By Steven Rosenbush | WSJ Leadership Institute

 

Here's what's up for Jan. 26, 2026.
• AI Tries Product Development
• Europe Prepares for a Nightmare Tech Scenario
• AI’s Uneven Impact: Productivity Up, Jobs Down

Good morning. The course of Vasant Dhar’s life changed in the late 1970s with a demonstration of Internist, an early computer-assisted decision system used in medical diagnosis.

"There was a physician with snow white hair, and a white coat puffing a cigar and he was quote-unquote, discussing a case with 'Internist,' Dhar said, recalling his days as graduate student at Carnegie Mellon. The physician prompted the system to explain why it had asked him a particular question about a patient’s case. Internist responded that the evidence the physician had shared was consistent with several hypotheses, and the new question would help it discriminate between the top two. 

Vasant Dhar

“And I was just like, 'Holy smoke. How is a machine doing this? This is what I want to do with my life.' And the rest is history,” said Dhar.

He went on to pioneer the use of machine learning in finance, and founded the machine-learning-based hedge-fund SCT Capital Management. Dhar, a professor at NYU Stern, hosts the Brave New World podcast.

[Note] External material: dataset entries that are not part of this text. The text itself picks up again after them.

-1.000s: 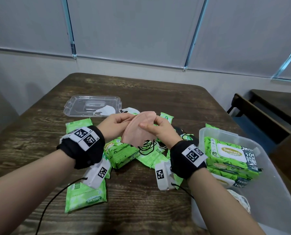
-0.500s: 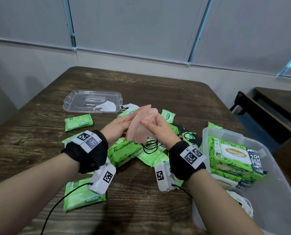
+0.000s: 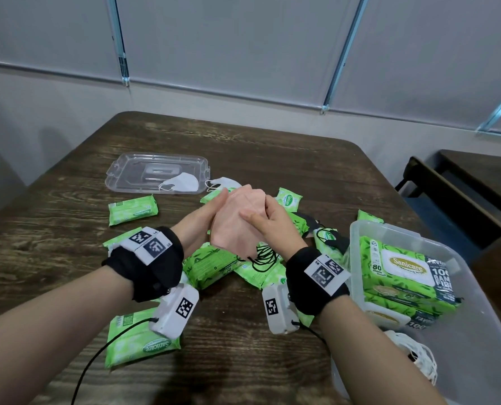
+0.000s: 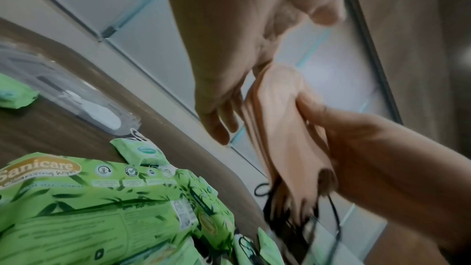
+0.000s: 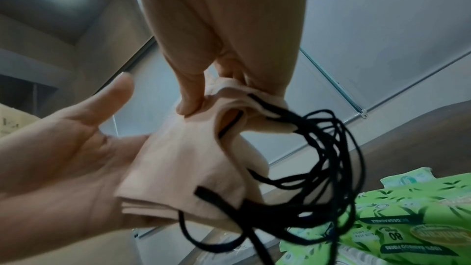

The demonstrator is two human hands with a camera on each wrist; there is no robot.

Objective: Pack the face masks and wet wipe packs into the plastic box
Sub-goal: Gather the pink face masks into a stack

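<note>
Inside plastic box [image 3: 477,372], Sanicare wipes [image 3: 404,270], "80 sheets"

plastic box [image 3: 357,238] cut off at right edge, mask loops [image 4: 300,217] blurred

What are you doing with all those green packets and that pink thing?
A person is packing a plastic box. Both the left hand and the right hand hold a stack of pink face masks above the table, black ear loops dangling. Big wipe packs are already in the box; small wipe packs lie scattered on the table.
</note>
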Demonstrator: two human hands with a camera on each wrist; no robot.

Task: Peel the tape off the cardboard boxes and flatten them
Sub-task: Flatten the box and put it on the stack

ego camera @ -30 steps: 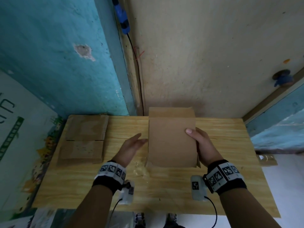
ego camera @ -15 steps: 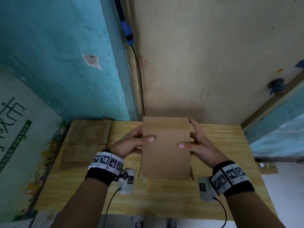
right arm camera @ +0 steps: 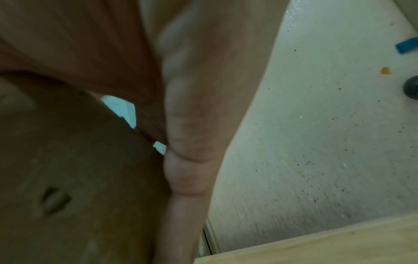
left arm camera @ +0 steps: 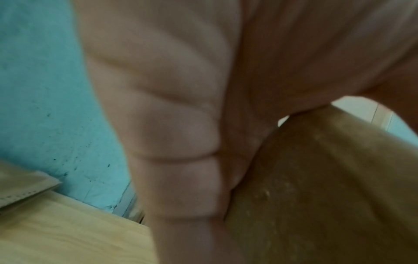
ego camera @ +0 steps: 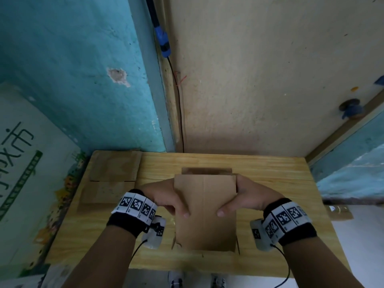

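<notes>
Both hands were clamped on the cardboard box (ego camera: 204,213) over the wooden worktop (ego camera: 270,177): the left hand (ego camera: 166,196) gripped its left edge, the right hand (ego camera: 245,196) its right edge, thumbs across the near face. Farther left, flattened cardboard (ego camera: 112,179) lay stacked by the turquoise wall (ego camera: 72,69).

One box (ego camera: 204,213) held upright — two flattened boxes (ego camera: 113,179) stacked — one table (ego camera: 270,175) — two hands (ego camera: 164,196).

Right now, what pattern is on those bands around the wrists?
Black-and-white square code markers on white strips over black wristbands; the head view shows them best.
</notes>
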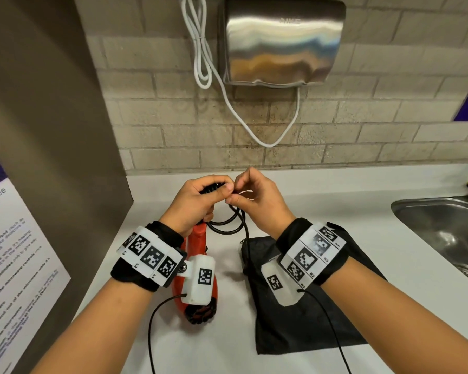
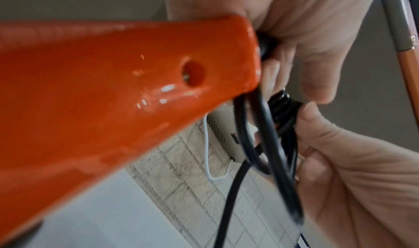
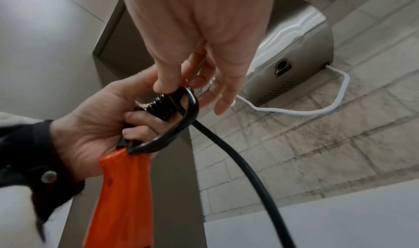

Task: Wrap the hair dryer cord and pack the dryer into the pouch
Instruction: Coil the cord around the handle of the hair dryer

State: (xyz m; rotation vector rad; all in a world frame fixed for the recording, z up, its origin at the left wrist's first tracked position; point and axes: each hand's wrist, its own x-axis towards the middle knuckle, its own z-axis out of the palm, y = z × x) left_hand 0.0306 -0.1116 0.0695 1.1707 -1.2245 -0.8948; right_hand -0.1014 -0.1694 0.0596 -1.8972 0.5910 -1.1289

Dhar’s latest book, "Thinking With Machines," was conceived as a guide for individuals, businesses, and society as they navigate the world of AI. The time to think about this is now, as AI usage creeps higher and its impact on the job market grows:

  • A new Gallup poll shows that frequent use, defined as using AI at work at least a few times a week, inched up in the fourth quarter 3 percentage points to 26%. The poll found that the total AI user base increased most in finance and professional services, while retail was flat and manufacturing showed a three-point increase.
     
  • Morgan Stanley research shows that British companies say AI led to 8% net job losses over the past 12 months, which is faster than international peers, Bloomberg reports. Those companies are boosting productivity with AI, although the U.S. is matching those gains while adding jobs, according to the study. More on both studies down below.

I spoke with Dhar recently about what it takes for companies to make AI-driven change work for them, especially when it comes to leadership.  Read on for edited highlights of our conversation.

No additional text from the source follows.